А вот теперь этот капитан, по письму рабочих, – пират, который, вообще-то говоря, конечно, мог пустить на дно Енисея троих. Все инструкции и статьи закона легко поворачиваются против него. А совесть наша человеческая за него. Она никак не может позволить нам отдать этого капитана под суд, после чего он и капитаном не будет и человеком в своей уже близкой старости станет тоже разбитым, подломленным.

Как же быть? Тетереву брать вину на себя – действительно против совести. Но быть нам только свидетелями против капитана, когда его станут судить, – в два раза против совести. Потому что, если веришь в человека, надо верить в него до конца.

Так мы и заявили начальнику пароходства. Он задумался:

– Хм! Так вы что же, хотите, чтобы я все это на товарищеский суд просто поставил? Собственную власть, которая для таких случаев по закону мне положена, не проявил?

– А что? – сказал Тетерев. – Я думаю, это было бы правильным. Мне очень хочется, чтобы вы сделали именно так.

И Маша прибавила:

– Если все люди будут знать, что разбирается проступок своего товарища и товарищу этому не определено уже заранее наказание, как в магазине цена на товар, они будут очень глубоко вникать во все обстоятельства. Да. А как же иначе? Они не простят ему даже самой маленькой оплошности. Они, Иван Макарыч, заставят его переживать свою вину. Действительную вину! И все решать будут только по совести. Потому что, как они сами решат, так и будет.

– Ну, Мария Степановна, ты уже совсем в полный коммунизм залетела. Сказала б хотя: пусть посудят товарищи, но применительно к уставу водного транспорта, – сказал Иван Макарыч.

И мы поняли, что он поддался.

Часа полтора мы потом еще говорили, и Маша все время настаивала, что мы вообще должны уже и теперь жить, примеряясь больше к коммунизму, а не к старому времени. Как же мы тогда войдем в коммунистическое общество, если до последнего дня за старые отношения между людьми будем цепляться?

Одним словом, кончился наш разговор тем, что Иван Макарыч шутя сказал:

– Ладно, к коммунизму я в этом деле настолько подойду, насколько социализм позволит. На капитализм, феодализм и рабовладельчество, будьте спокойны, равняться не буду.
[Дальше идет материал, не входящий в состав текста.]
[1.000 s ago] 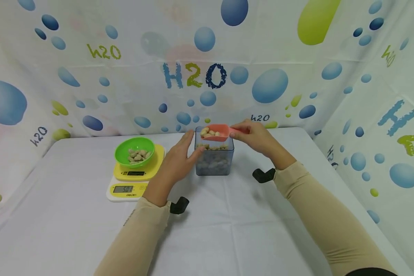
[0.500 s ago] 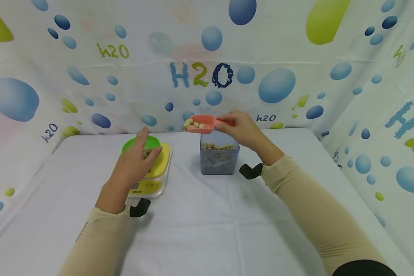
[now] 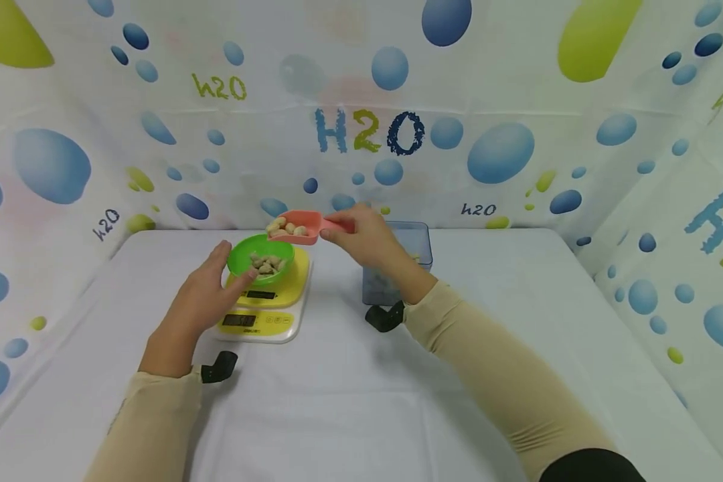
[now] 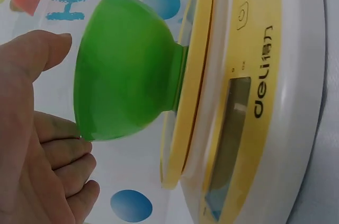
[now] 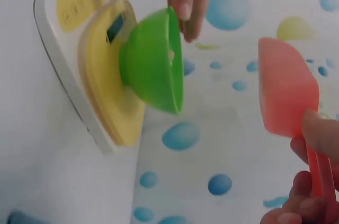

Шли домой довольные. Особенно сияла Маша: «Хорошее дело сделали!» А я думал: правильно я заступился за Шуру правильно, что не отдал ее Шахворостову, – не потеряется человек. И вообще нельзя отступаться ни от чего, во что ты твердо веришь.

Иван Макарыч слово свое сдержал, разобрали происшествие наше на товарищеском суде. Капитана не наказывали. Но до слез довели. Кстати сказать, и Васю Тетерева тоже, поскольку он от нас выступал главным ответчиком, как кадровый речник, который только временно перешел в другое ведомство. Вася даже сам удивлялся:

– Ребята, ну никак я не думал, что, оказывается, настолько действительно я был виноват. Вот здорово бы получилось, если бы Иван Макарыч двинул дело в железном порядке через прокурора! Я думаю, не только капитан, и я теперь бы тоже не улыбался.

Под таким настроением все мы ходили дней десять. А потом, у меня во всяком случае, оно испортилось. Вышел на работу Шахворостов. Именно в нашу бригаду. Опять-таки Иван Макарыч посодействовал, позвонил начальнику строительства моста: «Не надо мужика отрывать от своего коллектива». Шахворостову этого, видимо, тоже хотелось. Он, чтобы сразу всем в тон войти, только и знай повторял: «Эх, и соскучился я по настоящей работе! Даже ладони зудят». Это верно он говорил. Как ни поглядишь на него там, в кессоне, – либо стоит, либо сидит и ладони чешет.

Кроме как по работе, других разговоров я с ним не вел. Должен сказать, что в беседчики ко мне он и сам не набивался и за все время ни одного разу о Шуре Королевой даже словом не обмолвился. Хотя, собравшись вместе, другие ребята часто говорили о ней: жалели.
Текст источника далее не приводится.